**The task**
One range is to be output from the listing below, exactly as written: the line with "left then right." to the line with "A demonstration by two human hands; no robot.", both kept.
|---|
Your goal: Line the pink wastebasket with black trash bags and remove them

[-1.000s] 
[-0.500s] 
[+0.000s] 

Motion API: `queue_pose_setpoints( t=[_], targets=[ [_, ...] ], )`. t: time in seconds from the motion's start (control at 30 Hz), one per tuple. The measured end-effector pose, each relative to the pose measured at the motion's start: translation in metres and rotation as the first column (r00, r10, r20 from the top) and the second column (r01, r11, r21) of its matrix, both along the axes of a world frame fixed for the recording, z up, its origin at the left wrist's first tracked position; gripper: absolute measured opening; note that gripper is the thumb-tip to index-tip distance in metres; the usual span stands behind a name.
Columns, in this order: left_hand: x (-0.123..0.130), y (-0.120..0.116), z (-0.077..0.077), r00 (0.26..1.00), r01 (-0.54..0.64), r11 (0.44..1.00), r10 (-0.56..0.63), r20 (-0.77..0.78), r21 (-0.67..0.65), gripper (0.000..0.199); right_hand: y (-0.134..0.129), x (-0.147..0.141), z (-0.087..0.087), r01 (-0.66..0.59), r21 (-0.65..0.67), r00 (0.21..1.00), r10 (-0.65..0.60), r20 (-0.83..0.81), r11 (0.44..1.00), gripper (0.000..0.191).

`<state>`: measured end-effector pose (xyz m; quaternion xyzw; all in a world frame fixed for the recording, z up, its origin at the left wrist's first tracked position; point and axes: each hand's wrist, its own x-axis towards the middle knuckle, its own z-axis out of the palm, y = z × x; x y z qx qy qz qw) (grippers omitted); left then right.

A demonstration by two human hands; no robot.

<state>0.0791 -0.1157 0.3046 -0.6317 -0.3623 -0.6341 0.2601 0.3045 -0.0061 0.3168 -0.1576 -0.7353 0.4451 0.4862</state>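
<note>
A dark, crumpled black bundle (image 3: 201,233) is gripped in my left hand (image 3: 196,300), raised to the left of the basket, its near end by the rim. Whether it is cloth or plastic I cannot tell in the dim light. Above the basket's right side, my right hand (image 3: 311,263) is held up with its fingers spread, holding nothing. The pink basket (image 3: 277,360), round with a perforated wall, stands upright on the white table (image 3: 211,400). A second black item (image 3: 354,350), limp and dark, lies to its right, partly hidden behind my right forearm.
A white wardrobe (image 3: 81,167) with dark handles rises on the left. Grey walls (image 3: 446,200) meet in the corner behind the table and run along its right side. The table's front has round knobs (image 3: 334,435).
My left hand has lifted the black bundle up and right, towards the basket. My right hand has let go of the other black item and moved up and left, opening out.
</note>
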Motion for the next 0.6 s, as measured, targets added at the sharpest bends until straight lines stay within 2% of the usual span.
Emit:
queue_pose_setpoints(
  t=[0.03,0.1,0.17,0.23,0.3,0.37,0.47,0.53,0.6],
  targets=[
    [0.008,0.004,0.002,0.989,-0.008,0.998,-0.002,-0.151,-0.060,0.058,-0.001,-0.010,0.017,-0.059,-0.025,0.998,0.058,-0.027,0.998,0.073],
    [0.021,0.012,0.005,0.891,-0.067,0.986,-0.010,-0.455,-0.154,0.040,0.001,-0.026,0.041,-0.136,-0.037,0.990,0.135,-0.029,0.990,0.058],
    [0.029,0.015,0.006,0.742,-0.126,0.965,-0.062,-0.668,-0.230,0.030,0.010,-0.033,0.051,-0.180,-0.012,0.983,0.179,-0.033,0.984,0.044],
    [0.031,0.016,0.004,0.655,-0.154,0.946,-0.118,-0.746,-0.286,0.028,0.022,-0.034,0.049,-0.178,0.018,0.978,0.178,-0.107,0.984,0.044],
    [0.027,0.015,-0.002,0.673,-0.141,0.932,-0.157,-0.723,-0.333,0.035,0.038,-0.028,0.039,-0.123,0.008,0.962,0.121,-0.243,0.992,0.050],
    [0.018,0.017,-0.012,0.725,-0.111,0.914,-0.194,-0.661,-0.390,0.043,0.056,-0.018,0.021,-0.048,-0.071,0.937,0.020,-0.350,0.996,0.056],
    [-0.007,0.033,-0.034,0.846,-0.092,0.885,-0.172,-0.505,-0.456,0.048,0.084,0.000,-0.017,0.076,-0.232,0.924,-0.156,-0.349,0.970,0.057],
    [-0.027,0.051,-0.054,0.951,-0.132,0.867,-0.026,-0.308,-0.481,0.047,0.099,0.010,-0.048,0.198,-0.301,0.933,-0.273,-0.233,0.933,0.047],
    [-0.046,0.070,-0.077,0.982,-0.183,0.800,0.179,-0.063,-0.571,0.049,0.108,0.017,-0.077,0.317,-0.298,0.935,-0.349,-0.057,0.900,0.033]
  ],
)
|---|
**Reply to the exercise**
`<state>`: measured end-effector pose (xyz m; quaternion xyzw; all in a world frame fixed for the recording, z up, its origin at the left wrist's first tracked position; point and axes: each hand's wrist, its own x-axis towards the middle knuckle, its own z-axis out of the palm, y = z × x; x y z qx qy qz qw) (grippers omitted); left then right.

A demonstration by two human hands; no robot.

No additional work is needed on this exercise.